Nicolas-Prosper Dérivis (28 October 1808 – 11 February 1880) was a French operatic bass. He possessed a rich deep voice that had a great carrying power. While he could easily assail heavy dramatic roles, he was also capable of executing difficult coloratura passages and performing more lyrical parts. Along with Nicolas Levasseur, he was one of the greatest French basses of his generation.

==Life and career==
Born in Paris, Dérivis was the son of operatic bass Henri-Étienne Dérivis. He studied singing at the Conservatoire de Paris with Auguste Nourrit and Felice Pellegrini. He made his professional debut at the Paris Opera in 1831 as Pharaon in Gioachino Rossini's Moïse et Pharaon. He remained committed to that opera house for the next ten years, notably performing in the world premieres of Fromental Halévy's La tentation (1832), Daniel Auber's Le serment (1832), Luigi Cherubini's Ali Baba (1833), Halevy's La Juive (1835, the Herald), Giacomo Meyerbeer's Les Huguenots (1836, the Comte de Nevers), Louis Niedermeyer's Stradella (1837), Halevy's Guido et Ginevra (1838, the Duke of Ferrara), Hector Berlioz's Benvenuto Cellini (1838, Balducci), Gaetano Donizetti's Les martyrs (1840, Félix), and Ambroise Thomas's Le comte de Carmagnola (1841). He was also heard successfully in Paris as Balthazar in Donizetti's La favorite and in the title roles of Wolfgang Amadeus Mozart's Don Giovanni and Rossini's Guillaume Tell.

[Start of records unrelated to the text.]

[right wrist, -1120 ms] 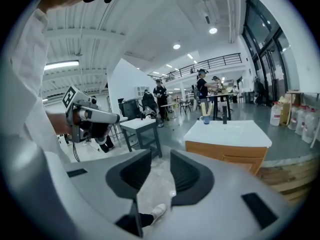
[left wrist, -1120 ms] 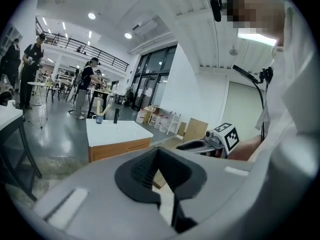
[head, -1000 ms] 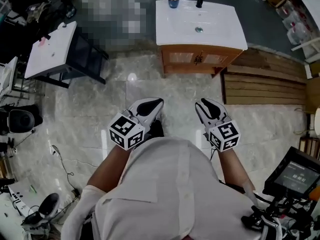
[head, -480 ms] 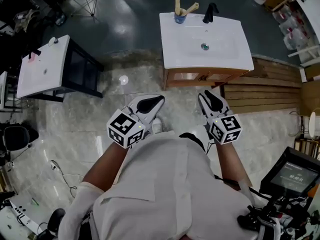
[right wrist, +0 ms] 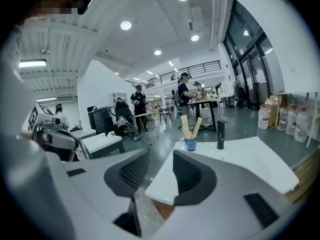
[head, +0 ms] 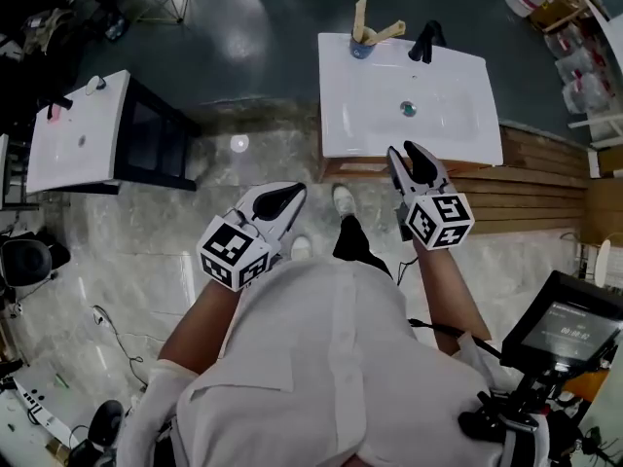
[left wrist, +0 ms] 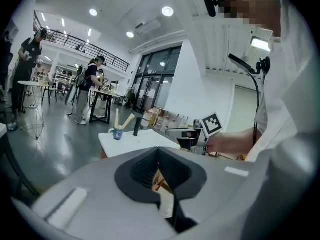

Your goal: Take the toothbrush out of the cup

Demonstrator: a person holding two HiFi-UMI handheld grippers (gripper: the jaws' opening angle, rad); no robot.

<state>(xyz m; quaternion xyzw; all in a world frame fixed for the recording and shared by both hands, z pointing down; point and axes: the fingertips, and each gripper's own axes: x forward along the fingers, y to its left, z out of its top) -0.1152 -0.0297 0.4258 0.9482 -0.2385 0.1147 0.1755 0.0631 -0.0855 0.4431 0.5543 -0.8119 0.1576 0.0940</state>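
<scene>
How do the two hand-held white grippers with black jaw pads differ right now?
The left gripper has its jaws shut together; the right gripper has them apart, having just been opening, with nothing between them. In the head view the left gripper hangs over the pale marble floor, while the right gripper's tips overlap the near edge of the white washbasin. Both are empty and point towards that washbasin.

A glossy white finish is seen on the tabletop [head: 448, 115]; pale wood is shown by the toothbrushes [head: 360, 16], and polished stone by the floor [head: 146, 222].
</scene>
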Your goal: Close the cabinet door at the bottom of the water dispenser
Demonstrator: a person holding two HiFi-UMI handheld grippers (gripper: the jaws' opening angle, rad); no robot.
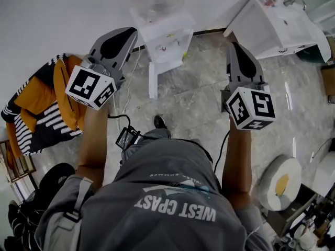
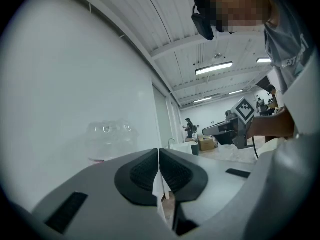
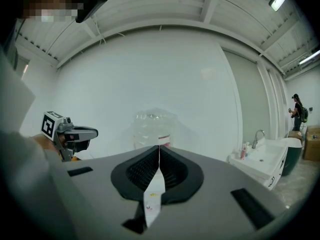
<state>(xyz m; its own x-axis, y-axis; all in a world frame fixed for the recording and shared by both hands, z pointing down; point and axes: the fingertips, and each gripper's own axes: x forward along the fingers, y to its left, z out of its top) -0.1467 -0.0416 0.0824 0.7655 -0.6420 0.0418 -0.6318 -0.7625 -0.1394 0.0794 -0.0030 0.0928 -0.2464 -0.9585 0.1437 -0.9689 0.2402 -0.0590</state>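
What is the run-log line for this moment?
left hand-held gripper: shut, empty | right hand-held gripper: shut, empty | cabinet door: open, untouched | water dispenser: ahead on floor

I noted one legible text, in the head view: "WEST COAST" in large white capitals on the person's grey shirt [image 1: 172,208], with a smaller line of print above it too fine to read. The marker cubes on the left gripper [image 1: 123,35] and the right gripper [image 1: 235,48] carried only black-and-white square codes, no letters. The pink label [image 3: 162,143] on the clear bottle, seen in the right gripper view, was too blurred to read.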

In 1842-1843 Dérivis performed at La Scala in Milan where he notably created roles in the world premieres of two operas by Giuseppe Verdi: Zaccaria in Nabucco (1842) and Pagano/Hermit in I Lombardi alla prima crociata (1843). He also sang in the world premiere of Donizetti's Linda di Chamounix at the Theater am Kärntnertor in Vienna in 1842. In 1843-1844 he sang at the Teatro Regio di Parma as Bertram in Robert le diable, Duke Hamilton in Saverio Mercadante's Il reggente, and Filippo Visconti in Beatrice di Tenda. From 1845 to 1848 he was committed to the Théâtre-Italien in Paris. In 1846-1847 he was active at the Teatro Regio di Torino where he was heard as Alfonso D'Este in Donizetti's Lucrezia Borgia, Enrico Ashton in Donizetti's Lucia di Lammermoor, and Jefte in the world premiere of Giovanni Pacini's Ester d'Engaddi (1848) among other roles. In 1847 he appeared at La Scala as Dom Juam de Sylva in Donizetti's Dom Sébastien. He sang Zacharie in Meyerbeer's Le prophète in 1851. He performed at the Paris Opera again 1856–1857, notably singing d'Aminta in the world premiere of Emanuele Biletta's La rose de Florence and Ferrando in Verdi's Il trovatore.

After 1857 Dérivis' stage appearances became more rare. He performed at the Teatro Comunale di Bologna in 1862 where he was heard as Samuel in Un ballo in maschera, Sparafucile in Verdi's Rigoletto and as Calistene in Donizetti's Poliuto. One of his last performances was as Elmiro in Rossini's Otello in 1870 at La Scala. After slowing down his stage career he taught singing at the Conservatoire de Paris. He died in Paris in 1880 at the age of 71.